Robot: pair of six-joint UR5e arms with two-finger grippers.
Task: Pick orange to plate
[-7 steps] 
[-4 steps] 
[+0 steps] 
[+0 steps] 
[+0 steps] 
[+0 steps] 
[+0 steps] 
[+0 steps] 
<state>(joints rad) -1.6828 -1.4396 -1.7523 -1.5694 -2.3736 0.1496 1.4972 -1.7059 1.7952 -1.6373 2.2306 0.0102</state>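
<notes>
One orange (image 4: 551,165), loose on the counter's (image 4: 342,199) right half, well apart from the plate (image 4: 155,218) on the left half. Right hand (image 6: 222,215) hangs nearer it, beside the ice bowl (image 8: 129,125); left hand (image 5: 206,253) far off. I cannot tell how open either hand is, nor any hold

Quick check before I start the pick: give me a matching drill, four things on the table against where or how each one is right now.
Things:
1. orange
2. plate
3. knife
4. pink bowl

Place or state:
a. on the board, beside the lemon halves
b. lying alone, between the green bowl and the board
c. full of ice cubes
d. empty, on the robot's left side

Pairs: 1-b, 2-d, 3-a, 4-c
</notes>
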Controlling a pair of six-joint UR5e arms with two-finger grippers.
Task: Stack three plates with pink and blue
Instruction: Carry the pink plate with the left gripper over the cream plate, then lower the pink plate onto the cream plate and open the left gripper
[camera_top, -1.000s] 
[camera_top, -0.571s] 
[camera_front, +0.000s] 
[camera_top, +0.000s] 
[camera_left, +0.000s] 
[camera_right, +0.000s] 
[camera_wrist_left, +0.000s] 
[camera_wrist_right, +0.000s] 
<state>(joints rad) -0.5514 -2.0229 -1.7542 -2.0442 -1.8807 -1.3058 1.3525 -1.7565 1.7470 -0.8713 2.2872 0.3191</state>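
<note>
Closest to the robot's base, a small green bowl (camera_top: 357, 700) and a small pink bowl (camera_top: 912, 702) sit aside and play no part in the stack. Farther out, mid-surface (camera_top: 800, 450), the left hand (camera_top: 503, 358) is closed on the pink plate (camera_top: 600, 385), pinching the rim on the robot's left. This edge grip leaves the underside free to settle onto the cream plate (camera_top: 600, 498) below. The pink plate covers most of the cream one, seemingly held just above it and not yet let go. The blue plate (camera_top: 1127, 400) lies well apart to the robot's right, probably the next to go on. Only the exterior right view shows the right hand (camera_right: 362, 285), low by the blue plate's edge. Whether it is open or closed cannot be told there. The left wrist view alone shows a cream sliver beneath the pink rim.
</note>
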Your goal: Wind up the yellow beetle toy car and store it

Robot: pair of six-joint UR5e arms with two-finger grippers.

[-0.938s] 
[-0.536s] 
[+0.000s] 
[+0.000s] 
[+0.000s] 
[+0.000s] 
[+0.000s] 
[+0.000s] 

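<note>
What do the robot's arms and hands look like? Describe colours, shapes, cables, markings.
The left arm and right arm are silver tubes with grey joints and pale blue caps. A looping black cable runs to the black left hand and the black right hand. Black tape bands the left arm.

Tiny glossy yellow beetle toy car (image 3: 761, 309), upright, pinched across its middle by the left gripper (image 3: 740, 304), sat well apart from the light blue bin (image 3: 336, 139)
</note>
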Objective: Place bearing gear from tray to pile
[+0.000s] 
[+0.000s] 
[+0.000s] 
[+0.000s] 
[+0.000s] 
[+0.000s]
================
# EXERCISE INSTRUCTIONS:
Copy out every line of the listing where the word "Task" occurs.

# SOLUTION:
Task: Pick orange to plate
Task: Stack three plates with pink and blue

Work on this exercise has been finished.